As we continue to celebrate the 50th anniversary year of the Wounded Knee Occupation of 1973, it is imperative the historical record is clear: in contrast to most news reporting and photographic documentation of the 71-day event – the call to Wounded Knee was answered by many Indigenous warrior women.
In those days, on most reservations, treaties were ignored, economic development was merely non-existent outside of polluting, extractive industries like uranium mining and logging, and tribal leadership was held by those who enforced their own agendas, or that of the Bureau of Indian Affairs (BIA), retaliating against anyone who questioned or voiced opposition. Such were conditions that led to the Wounded Knee Occupation, where some 200 male and female members of the Oglala Lakota Nation and the American Indian Movement (AIM) occupied the town of Wounded Knee, South Dakota – from Feb 27, 1973 to May 8, 1973.

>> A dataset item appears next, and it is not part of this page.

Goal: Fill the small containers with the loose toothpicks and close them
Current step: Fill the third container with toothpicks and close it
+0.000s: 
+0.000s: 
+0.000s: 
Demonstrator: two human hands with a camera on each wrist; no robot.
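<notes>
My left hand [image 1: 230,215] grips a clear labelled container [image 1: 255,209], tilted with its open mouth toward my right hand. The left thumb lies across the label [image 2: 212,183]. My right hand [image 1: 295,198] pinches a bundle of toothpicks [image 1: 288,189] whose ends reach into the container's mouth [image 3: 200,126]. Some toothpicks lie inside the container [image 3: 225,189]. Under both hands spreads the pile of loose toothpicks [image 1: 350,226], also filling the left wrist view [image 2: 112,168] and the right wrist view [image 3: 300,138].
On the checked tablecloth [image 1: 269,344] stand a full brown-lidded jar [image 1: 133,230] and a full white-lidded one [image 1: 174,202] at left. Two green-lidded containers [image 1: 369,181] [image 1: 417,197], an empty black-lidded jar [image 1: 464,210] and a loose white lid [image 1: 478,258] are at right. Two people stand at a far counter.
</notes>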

In the years leading up to the occupation, members of the Oglala Lakota Nation had endured years of hardship due to leadership’s misuse of government funding. For months before the siege, the Oglala Sioux Civil Rights Organization (OSCRO) conducted community meetings in secret to address the graft, corruption, and to protect themselves from violent intimidation tactics used by tribal chairman, Richard “Dickey” Wilson. Self-proclaimed Guardians of the Oglala Nation (GOON Squad), carried out his orders on anyone who dared hold him accountable for crimes against his people. Though this time period was known locally as the Reign of Terror, few outside the region were aware of the situation. That was about to change.

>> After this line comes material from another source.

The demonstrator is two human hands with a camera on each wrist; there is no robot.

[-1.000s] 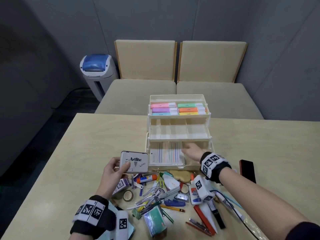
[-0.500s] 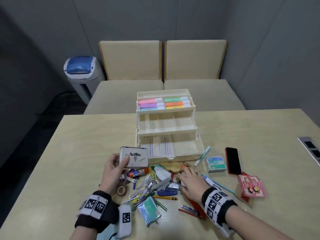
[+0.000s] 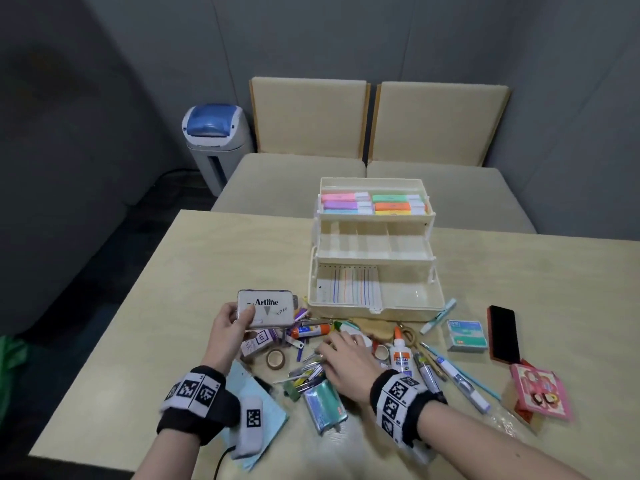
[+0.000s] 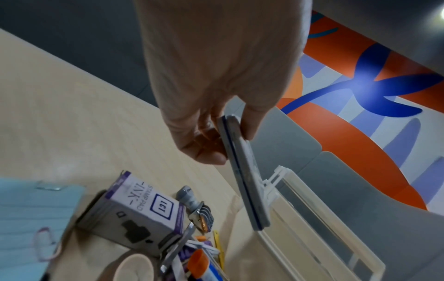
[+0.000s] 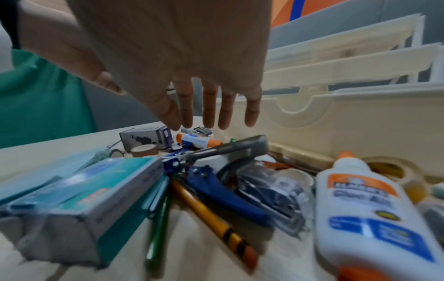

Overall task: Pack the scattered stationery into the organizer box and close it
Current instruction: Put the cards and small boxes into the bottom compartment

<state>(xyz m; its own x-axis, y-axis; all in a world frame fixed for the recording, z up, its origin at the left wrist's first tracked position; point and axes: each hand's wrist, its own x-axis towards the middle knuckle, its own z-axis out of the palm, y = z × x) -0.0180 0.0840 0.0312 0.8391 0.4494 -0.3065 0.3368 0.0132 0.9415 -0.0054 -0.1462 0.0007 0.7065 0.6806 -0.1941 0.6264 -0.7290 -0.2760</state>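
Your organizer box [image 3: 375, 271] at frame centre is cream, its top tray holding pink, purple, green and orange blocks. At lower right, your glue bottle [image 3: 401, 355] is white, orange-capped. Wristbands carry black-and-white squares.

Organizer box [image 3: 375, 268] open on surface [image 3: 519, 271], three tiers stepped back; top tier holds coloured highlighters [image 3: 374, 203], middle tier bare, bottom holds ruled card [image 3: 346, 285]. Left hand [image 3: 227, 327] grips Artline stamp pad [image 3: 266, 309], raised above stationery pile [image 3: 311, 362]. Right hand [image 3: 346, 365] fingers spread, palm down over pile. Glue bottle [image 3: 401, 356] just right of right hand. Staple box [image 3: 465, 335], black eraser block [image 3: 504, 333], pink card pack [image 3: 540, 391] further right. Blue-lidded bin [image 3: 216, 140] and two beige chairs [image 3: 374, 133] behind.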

On February 27, 1973, at a tribal council meeting with yet another attempt to impeach Wilson, tensions, anger, and grief spilled onto the street. Oglala members, chiefs, and AIM leaders sprang into action and headed to Wounded Knee, on the Pine Ridge reservation. The occupation was beginning.
Back then, there was no Internet, social media, no immediate access to online news sources – throughout Indian Country, few households even had a telephone. But historically, with tribal ties of traditional culture and relationship, Indian Country is said to be a small world, especially in times of crises. Word went throughout the familial, social, and ceremonial networks of Indian Country, asking for support. For many years, news media focused on male leadership that emerged during the occupation. But, as has always been the way of Indigenous societies, sisters, mothers, matriarchs, and women warriors from diverse tribal nations living in cities hundreds of miles apart, also answered the call. This is the story of three such women.
Eighteen-year-old Lavetta Yeahquo, a Kiowa from Western Oklahoma, was apartment-sitting for friends in Minneapolis with her partner that February. He had gone to the Indian Center, on Franklin Street, and got word that help was needed at Pine Ridge.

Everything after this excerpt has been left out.